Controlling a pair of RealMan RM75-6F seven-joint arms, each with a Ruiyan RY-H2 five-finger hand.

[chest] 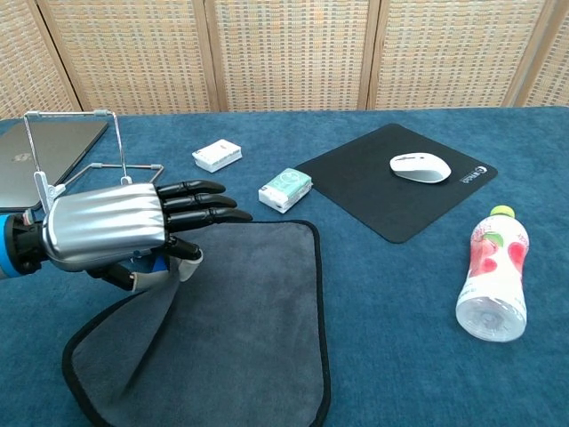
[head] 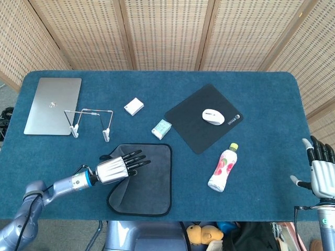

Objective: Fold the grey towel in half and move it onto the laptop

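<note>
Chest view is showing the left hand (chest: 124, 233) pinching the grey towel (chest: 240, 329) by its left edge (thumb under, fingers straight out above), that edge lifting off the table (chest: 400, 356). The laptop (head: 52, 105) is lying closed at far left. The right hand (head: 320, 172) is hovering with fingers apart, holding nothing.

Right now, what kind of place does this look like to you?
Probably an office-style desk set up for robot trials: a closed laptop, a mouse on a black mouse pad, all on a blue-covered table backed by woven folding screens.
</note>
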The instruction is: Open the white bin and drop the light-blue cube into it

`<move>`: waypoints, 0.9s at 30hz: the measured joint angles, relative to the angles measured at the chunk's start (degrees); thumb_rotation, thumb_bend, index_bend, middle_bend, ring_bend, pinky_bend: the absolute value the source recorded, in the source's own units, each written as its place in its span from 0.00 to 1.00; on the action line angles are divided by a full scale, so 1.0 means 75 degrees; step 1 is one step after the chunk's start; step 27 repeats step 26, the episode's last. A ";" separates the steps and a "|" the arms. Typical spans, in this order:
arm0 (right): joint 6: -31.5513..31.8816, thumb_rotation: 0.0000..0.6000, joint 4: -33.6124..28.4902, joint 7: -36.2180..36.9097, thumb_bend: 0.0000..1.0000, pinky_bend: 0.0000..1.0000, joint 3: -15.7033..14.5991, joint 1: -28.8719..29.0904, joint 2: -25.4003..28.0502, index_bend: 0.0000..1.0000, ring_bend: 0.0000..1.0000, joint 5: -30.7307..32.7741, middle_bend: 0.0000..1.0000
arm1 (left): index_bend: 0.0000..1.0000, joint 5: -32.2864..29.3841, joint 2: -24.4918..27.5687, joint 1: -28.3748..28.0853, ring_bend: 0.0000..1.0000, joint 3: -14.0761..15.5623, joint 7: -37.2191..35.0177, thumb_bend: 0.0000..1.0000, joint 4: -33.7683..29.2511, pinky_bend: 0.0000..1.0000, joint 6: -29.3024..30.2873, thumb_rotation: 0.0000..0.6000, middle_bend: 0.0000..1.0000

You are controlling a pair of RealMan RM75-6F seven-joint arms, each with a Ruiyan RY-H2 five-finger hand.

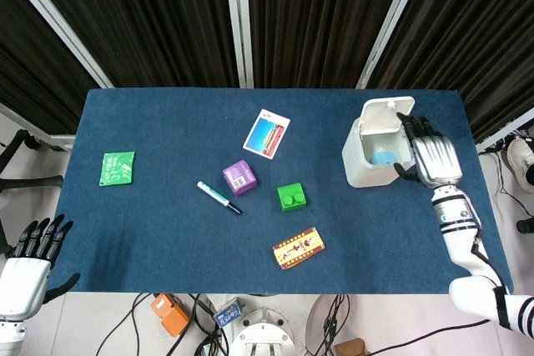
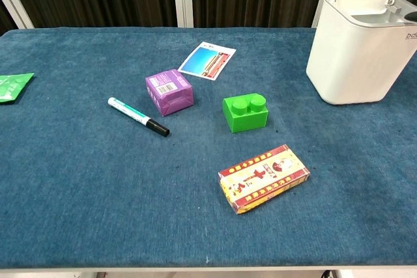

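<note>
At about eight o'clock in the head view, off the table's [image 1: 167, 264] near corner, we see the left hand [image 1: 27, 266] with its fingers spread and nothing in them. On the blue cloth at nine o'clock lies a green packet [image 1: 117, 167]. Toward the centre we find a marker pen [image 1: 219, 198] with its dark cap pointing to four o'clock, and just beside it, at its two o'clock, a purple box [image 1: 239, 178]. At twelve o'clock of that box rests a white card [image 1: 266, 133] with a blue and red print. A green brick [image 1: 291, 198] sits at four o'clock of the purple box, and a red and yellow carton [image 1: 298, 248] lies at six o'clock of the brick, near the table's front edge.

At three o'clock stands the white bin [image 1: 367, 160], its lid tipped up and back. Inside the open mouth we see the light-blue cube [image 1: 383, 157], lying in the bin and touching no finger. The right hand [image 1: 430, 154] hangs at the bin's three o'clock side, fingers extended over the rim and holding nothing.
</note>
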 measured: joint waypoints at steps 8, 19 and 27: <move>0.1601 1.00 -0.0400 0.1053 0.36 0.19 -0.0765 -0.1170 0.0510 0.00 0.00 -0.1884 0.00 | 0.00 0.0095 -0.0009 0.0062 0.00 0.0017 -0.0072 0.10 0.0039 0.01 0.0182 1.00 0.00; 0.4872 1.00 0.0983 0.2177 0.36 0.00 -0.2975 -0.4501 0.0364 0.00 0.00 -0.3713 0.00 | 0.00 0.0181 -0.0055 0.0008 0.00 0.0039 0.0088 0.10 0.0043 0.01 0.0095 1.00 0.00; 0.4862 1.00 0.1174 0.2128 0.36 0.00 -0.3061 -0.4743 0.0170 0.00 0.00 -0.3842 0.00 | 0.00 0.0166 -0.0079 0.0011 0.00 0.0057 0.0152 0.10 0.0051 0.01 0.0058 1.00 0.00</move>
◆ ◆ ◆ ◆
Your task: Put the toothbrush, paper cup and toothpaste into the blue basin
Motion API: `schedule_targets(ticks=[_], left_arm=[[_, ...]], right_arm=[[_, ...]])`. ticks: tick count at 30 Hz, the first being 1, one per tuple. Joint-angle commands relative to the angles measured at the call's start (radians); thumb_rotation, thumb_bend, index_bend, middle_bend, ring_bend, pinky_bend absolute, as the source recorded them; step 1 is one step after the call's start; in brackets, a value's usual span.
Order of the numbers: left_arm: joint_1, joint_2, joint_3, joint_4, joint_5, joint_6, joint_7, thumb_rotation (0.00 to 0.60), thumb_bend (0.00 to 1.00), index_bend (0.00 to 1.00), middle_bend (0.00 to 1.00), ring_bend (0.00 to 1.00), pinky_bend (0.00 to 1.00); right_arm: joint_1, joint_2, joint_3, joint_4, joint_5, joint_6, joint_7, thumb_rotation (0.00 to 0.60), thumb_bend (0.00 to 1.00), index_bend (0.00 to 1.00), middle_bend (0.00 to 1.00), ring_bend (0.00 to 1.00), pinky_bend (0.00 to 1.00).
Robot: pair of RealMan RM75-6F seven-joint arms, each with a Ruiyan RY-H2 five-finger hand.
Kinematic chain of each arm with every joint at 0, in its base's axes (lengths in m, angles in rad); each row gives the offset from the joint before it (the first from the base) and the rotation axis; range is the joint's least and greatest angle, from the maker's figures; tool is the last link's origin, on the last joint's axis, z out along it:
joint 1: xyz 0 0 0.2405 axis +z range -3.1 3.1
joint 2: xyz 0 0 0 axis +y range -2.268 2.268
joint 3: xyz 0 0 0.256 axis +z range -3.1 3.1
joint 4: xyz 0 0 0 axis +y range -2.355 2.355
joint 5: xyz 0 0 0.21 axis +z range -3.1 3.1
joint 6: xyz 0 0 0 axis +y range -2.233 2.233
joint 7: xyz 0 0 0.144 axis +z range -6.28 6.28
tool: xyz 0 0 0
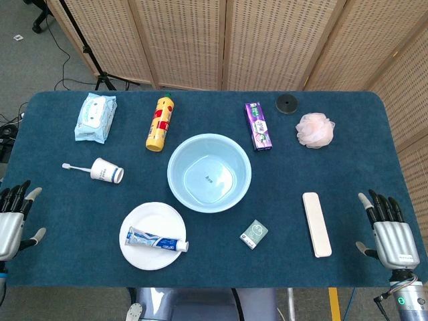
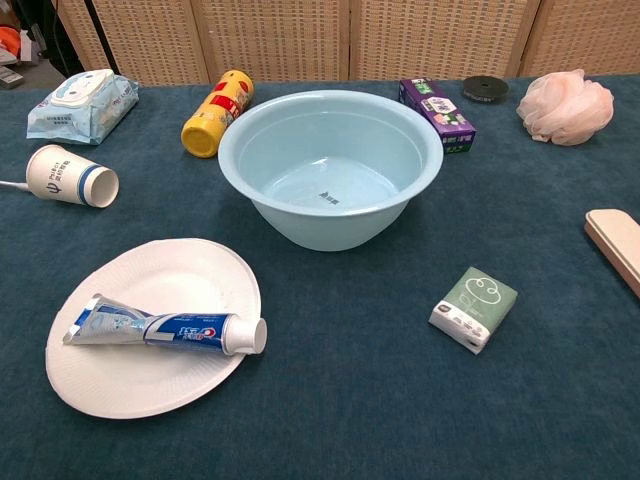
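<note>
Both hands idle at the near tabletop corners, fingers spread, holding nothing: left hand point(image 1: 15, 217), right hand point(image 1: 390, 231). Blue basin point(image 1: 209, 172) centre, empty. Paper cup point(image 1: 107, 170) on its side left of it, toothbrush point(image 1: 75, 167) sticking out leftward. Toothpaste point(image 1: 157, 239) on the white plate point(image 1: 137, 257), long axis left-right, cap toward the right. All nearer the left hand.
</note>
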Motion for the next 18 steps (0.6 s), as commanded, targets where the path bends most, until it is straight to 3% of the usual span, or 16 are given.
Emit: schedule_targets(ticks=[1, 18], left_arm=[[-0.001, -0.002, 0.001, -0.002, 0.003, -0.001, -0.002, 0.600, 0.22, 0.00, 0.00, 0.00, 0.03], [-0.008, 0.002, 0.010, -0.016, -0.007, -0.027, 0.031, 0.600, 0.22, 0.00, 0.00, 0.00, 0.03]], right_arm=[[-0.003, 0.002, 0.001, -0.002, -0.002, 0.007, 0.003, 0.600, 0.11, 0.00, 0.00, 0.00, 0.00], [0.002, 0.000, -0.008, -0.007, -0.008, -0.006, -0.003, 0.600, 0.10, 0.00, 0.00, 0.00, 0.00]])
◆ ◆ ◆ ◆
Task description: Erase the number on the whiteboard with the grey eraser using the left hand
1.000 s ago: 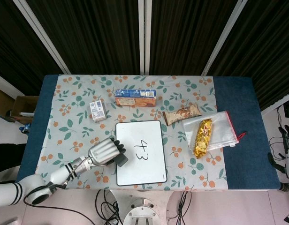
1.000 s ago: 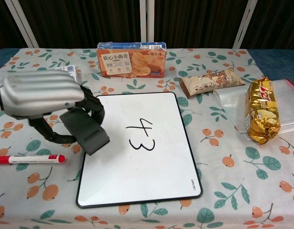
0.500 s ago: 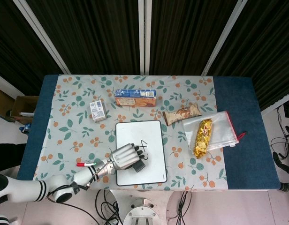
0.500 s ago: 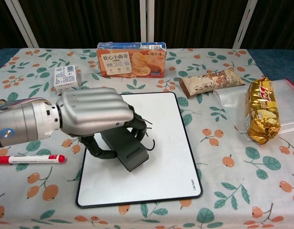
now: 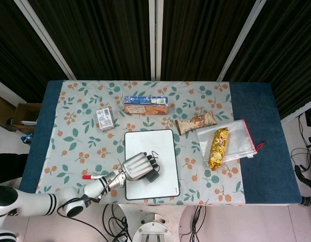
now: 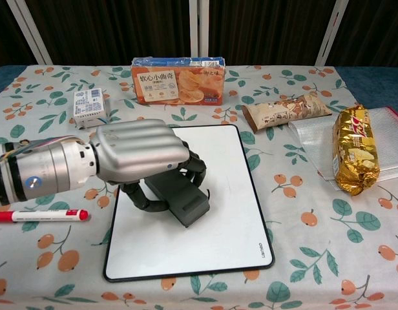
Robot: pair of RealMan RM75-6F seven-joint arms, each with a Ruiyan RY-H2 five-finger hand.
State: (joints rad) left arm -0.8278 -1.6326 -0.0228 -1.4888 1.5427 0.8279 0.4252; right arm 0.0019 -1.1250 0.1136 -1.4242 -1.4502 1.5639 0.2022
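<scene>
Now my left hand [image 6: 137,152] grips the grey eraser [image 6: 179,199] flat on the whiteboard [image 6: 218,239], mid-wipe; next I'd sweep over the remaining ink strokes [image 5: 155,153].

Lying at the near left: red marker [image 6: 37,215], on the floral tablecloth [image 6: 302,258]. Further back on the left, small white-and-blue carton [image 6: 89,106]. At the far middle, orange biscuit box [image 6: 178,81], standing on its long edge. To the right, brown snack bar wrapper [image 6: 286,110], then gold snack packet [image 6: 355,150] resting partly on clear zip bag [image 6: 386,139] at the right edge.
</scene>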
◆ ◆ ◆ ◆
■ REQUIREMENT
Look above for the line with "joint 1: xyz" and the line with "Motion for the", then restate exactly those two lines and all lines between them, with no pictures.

■ COMPLETED TASK
joint 1: xyz 0 0 0.2405 axis +z range -3.1 3.1
joint 2: xyz 0 0 0 axis +y range -2.268 2.268
joint 3: xyz 0 0 0.256 axis +z range -3.1 3.1
joint 4: xyz 0 0 0 axis +y range -2.355 2.355
joint 5: xyz 0 0 0.21 axis +z range -3.1 3.1
joint 6: xyz 0 0 0 axis +y range -2.233 2.233
joint 7: xyz 0 0 0.144 axis +z range -6.28 6.28
tool: xyz 0 0 0
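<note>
Both hands idle at the near tabletop corners, fingers spread, holding nothing: left hand point(image 1: 15, 217), right hand point(image 1: 390, 231). Blue basin point(image 1: 209, 172) centre, empty. Paper cup point(image 1: 107, 170) on its side left of it, toothbrush point(image 1: 75, 167) sticking out leftward. Toothpaste point(image 1: 157, 239) on the white plate point(image 1: 137, 257), long axis left-right, cap toward the right. All nearer the left hand.
</note>
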Motion for the next 18 steps (0.6 s), as commanded, targets where the path bends most, until it is straight to 3% of the usual span, or 16 are given.

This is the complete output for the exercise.